» **To do**: State the number of lines below in which the word "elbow" appears. Nothing else belongs in the answer.

---- Extracted information

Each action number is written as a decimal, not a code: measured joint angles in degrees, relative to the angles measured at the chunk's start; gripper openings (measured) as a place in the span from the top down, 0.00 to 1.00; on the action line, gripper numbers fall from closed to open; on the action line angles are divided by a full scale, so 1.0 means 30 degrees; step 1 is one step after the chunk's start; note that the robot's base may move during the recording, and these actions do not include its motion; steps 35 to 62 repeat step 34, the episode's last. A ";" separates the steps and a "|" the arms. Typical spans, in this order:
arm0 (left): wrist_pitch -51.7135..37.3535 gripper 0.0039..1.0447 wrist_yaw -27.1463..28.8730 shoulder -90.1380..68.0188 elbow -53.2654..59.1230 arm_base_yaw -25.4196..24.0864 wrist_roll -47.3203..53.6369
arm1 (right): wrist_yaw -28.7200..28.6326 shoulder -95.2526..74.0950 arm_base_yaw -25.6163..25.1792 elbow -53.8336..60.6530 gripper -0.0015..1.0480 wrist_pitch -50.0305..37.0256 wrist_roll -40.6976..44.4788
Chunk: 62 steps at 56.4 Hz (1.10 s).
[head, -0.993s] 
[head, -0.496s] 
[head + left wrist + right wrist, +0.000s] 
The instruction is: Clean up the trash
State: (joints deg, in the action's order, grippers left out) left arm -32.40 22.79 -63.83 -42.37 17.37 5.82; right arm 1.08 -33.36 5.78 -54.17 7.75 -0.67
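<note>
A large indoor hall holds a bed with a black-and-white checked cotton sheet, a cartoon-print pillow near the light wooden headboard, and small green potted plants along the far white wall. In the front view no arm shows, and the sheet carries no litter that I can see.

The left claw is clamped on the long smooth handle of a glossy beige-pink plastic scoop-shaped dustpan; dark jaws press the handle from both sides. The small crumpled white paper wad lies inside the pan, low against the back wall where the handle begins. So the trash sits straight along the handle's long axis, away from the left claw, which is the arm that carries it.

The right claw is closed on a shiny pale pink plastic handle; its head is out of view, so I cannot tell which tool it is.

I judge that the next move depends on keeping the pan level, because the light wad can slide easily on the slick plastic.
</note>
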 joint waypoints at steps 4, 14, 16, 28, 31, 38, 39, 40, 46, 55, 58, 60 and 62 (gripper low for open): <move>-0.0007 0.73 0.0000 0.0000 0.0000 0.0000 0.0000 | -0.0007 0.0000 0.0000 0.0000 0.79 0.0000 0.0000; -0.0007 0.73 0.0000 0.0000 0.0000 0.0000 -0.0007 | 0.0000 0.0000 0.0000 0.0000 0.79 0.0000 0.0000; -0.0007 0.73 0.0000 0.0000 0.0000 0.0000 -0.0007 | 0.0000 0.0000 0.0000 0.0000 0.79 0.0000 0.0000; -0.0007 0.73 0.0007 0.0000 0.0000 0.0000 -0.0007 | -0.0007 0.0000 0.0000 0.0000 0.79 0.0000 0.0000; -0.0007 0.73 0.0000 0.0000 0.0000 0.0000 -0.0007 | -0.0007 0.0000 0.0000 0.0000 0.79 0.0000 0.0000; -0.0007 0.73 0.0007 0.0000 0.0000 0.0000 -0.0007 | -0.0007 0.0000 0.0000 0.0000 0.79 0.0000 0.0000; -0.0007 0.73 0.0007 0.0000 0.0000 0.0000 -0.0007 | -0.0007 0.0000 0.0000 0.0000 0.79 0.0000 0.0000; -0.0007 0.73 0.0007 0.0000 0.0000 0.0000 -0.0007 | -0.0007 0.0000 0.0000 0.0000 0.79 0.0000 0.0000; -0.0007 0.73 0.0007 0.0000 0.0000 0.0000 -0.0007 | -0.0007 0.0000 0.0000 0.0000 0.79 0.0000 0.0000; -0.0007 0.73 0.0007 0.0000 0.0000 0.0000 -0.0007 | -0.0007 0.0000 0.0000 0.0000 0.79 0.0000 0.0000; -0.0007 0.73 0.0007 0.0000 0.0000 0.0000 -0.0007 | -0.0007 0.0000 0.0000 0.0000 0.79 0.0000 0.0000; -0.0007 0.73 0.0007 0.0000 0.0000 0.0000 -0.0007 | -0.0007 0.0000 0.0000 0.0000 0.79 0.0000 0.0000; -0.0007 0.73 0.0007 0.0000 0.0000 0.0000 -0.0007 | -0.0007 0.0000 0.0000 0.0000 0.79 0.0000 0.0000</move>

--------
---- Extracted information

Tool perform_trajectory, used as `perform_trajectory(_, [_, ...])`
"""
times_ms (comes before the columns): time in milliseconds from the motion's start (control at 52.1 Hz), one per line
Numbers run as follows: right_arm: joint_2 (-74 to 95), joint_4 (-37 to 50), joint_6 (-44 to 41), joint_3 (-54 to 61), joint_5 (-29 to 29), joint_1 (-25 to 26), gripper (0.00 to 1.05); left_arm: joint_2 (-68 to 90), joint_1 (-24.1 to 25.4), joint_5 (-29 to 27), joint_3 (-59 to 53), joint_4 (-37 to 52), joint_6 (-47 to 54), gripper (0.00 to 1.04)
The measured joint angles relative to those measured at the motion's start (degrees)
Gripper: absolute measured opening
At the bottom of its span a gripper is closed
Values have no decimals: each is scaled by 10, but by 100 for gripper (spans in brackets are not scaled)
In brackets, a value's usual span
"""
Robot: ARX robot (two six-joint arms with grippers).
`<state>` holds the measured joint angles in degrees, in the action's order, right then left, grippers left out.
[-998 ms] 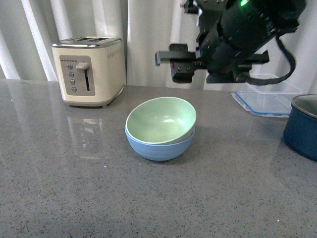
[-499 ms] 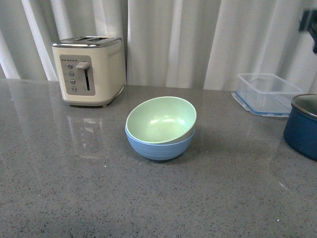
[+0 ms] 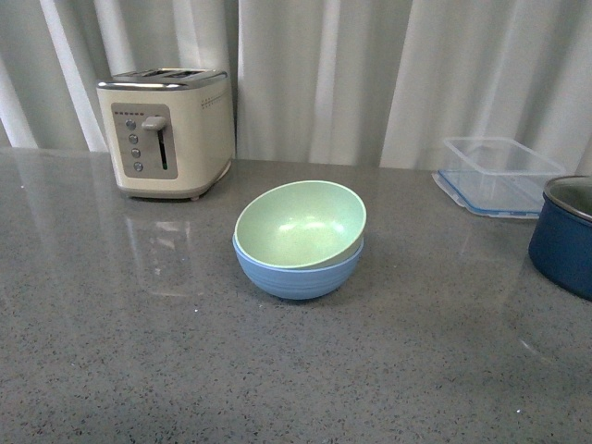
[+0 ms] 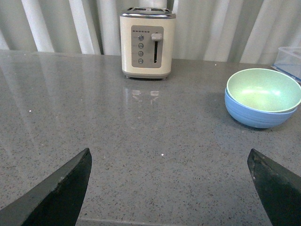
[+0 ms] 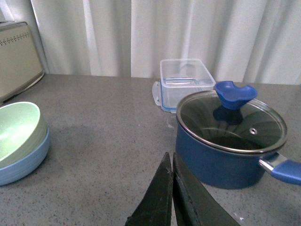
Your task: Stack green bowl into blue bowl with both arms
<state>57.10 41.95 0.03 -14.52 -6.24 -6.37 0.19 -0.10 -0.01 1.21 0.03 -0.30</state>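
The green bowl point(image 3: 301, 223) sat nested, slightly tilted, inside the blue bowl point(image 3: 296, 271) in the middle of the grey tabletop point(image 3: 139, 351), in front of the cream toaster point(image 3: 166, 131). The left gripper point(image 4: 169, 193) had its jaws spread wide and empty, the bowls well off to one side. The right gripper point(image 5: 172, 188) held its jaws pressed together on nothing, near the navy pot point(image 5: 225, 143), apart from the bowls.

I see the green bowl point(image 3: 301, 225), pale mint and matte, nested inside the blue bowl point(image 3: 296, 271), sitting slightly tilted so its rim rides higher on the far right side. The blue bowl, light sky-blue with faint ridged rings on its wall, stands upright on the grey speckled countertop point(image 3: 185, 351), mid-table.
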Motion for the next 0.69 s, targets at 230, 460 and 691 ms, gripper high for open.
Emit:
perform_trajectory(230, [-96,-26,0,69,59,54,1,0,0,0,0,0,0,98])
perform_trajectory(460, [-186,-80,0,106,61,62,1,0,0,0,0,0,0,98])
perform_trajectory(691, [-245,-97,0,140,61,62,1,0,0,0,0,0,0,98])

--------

» **Written response**: 2